Граф Шувалов, приняв сложенную втрое бумагу, развернул ее и цепким взглядом вчитался в столь аккуратные цепочки слов, что складывалось впечатление, будто писавший десятилетиями оттачивал искусство каллиграфии. Хотя, возможно, так оно и было.
«Родная моя,
не передать словами моих чувств, когда мне доложили о твоем отъезде и передали твое письмо. Отчего ты сама не сказалась мне? Боялась, что вознамерюсь остановить тебя? Но тебе же известно, что я никогда бы не пошел против твоей воли.
Помнишь, когда-то давно тебе пришлось уехать по просьбе твоей матушки? Мы не виделись три дня, а мне чудилось, что промелькнули годы. Но тогда я и представить не мог, что нам предстоит более долгая разлука. Не думал, что так мучительно – не иметь возможности прикоснуться к тебе, обнять, услышать твой смех, посмотреть в твои глаза. Если бы не… Впрочем, бессмысленно представлять, как бы сложилось все, будь мы в иных обстоятельствах.
Я буду жить мыслями о нашей встрече. Когда бы ей ни было суждено статься.
М.»
Среди всех писем, написанных таинственным «М», это было самым длинным, хоть и, также, не вносило ровным счетом никакой ясности. Вновь нет имен, вновь нет дат, вновь нет опознавательных знаков. Даже то, что сложено оно было на русском языке, не давало прав утверждать, что автором являлся не аристократ какой-нибудь: уж очень слог был искусен – крепостным такой неведом.
– Ни на одном конверте не было имени того, кому адресовались строки? – после старательного изучения бумаги осведомился Дмитрий. Его спутница качнула головой.
– Возможно, ей передавал лично поверенный человек. Что странно – ее ответных писем я так и не обнаружила. Правда, прочесть успела далеко не все.
Увы, в дворцовых стенах остаться наедине с собой более чем на пару минут невозможно, а посвящать в то, в чем сама еще совершенно не разобралась, кого бы то ни было, Катерина не желала. Достаточно причастности к этой загадке Дмитрия.

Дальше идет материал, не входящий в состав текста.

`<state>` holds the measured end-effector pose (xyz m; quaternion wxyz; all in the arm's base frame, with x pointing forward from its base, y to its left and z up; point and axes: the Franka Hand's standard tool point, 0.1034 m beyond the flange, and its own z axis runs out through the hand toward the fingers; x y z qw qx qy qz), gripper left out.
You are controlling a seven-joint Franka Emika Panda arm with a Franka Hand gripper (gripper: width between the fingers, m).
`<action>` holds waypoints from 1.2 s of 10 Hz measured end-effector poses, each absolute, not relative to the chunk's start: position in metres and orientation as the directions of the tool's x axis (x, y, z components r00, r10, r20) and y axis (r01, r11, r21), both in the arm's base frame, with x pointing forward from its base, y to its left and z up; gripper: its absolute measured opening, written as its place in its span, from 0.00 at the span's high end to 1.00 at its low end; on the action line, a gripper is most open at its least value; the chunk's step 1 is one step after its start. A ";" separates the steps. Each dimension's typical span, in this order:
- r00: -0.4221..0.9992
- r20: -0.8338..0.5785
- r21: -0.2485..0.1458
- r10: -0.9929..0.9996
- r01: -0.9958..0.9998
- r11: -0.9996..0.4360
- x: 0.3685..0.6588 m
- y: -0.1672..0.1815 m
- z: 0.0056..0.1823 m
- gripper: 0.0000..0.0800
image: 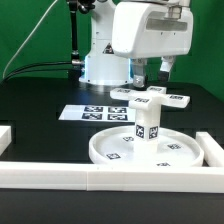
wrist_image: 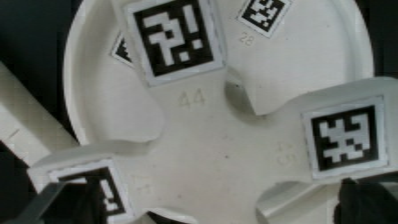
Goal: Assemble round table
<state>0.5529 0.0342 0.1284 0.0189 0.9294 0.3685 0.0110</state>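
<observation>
On the black desk [image: 40,125] sits a large round disc [image: 105,147] of smooth white plastic with a raised rim, near the front rail [image: 110,178]. A short post [image: 148,125] stands upright at its middle, wearing black-and-white square tags on its sides. Resting on top of the post is the four-armed cross piece [image: 150,99], flat and white, each arm ending in a tag.

The gripper [image: 150,74] hangs directly over the cross piece, its dark fingers [image: 139,73] at or just above it; whether they are clamped or released cannot be told from either view.

Behind the disc, the marker board [image: 85,113] lies flat on the desk.

The wrist view looks straight down and shows what the exterior view cannot: the cross piece [wrist_image: 196,95] close up, its matte surface, rounded hub and tagged arms, with the disc's rim [wrist_image: 36,125] beyond. It is blurred.
</observation>
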 end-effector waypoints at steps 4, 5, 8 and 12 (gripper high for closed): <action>0.847 -0.029 0.004 0.531 0.531 -0.847 0.554 0.034 0.133 0.19; 0.847 -0.030 0.004 0.531 0.531 -0.847 0.554 0.034 0.133 0.19; 0.876 -0.037 0.006 0.481 0.482 -0.876 0.556 0.037 0.126 0.19; 0.881 -0.054 0.009 0.469 0.470 -0.883 0.559 0.036 0.109 0.19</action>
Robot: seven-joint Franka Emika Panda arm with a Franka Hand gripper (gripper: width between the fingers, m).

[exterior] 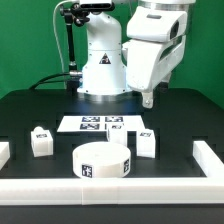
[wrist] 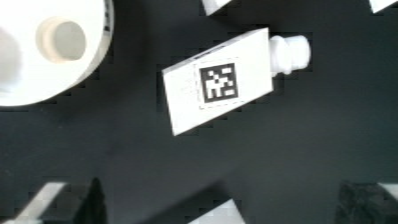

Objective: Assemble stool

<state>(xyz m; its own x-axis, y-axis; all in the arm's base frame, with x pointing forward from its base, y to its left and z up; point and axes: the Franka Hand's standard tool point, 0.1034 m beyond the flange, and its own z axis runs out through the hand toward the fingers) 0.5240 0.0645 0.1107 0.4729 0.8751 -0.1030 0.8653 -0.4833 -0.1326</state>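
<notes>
The round white seat (exterior: 103, 162) lies flat near the table's front. It also shows in the wrist view (wrist: 45, 45), with a round hole in its face. One chunky white leg (exterior: 147, 142) with a tag lies at the seat's right in the exterior view. In the wrist view this leg (wrist: 217, 82) lies flat with its peg end pointing away from the seat. Another leg (exterior: 41, 140) stands at the exterior view's left. My gripper (exterior: 149, 98) hangs well above the right leg. It (wrist: 217, 203) is open and empty, with its dark fingers (wrist: 71, 203) spread wide.
The marker board (exterior: 98, 124) lies behind the seat, in front of the robot base (exterior: 103, 70), and a small white piece (exterior: 116, 127) sits at its edge. White border rails (exterior: 120, 190) run along the front and both sides of the black table.
</notes>
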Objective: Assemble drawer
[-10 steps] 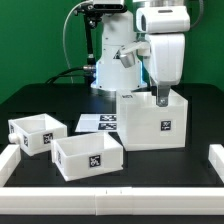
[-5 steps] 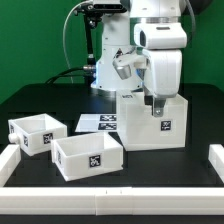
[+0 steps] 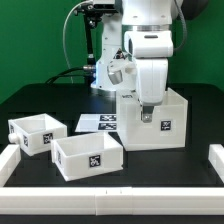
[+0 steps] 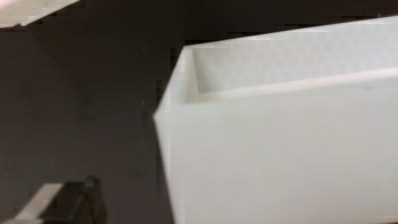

– Возможно, они хранятся у него.
– Если она вообще на них отвечала.
Предположение не было лишено смысла: каждое письмо таинственного «М» переполнялось отчаянием, даже если это было всего несколько строк. Казалось, словно переписка односторонняя, однако что-то не давало ему прервать все, и новые строки выходили из-под пера даже несмотря на отсутствие ответов барышни. Или же это все придумало лишь живое воображение Катерины, даже не заметившей, как загадка посланий из прошлого захватила ее всерьез. Дознаться до личностей обеих сторон этого «диалога», понять, что их связывало, и отчего такой тоской сквозило от каждой буквы, стало отчего-то очень важно. Хотя, возможно, она просто убегала от реальности, которая давила со всех сторон, и готова была забыться в любой, даже самой незначительной, мысли, где на самом деле не существовало никакой тайны.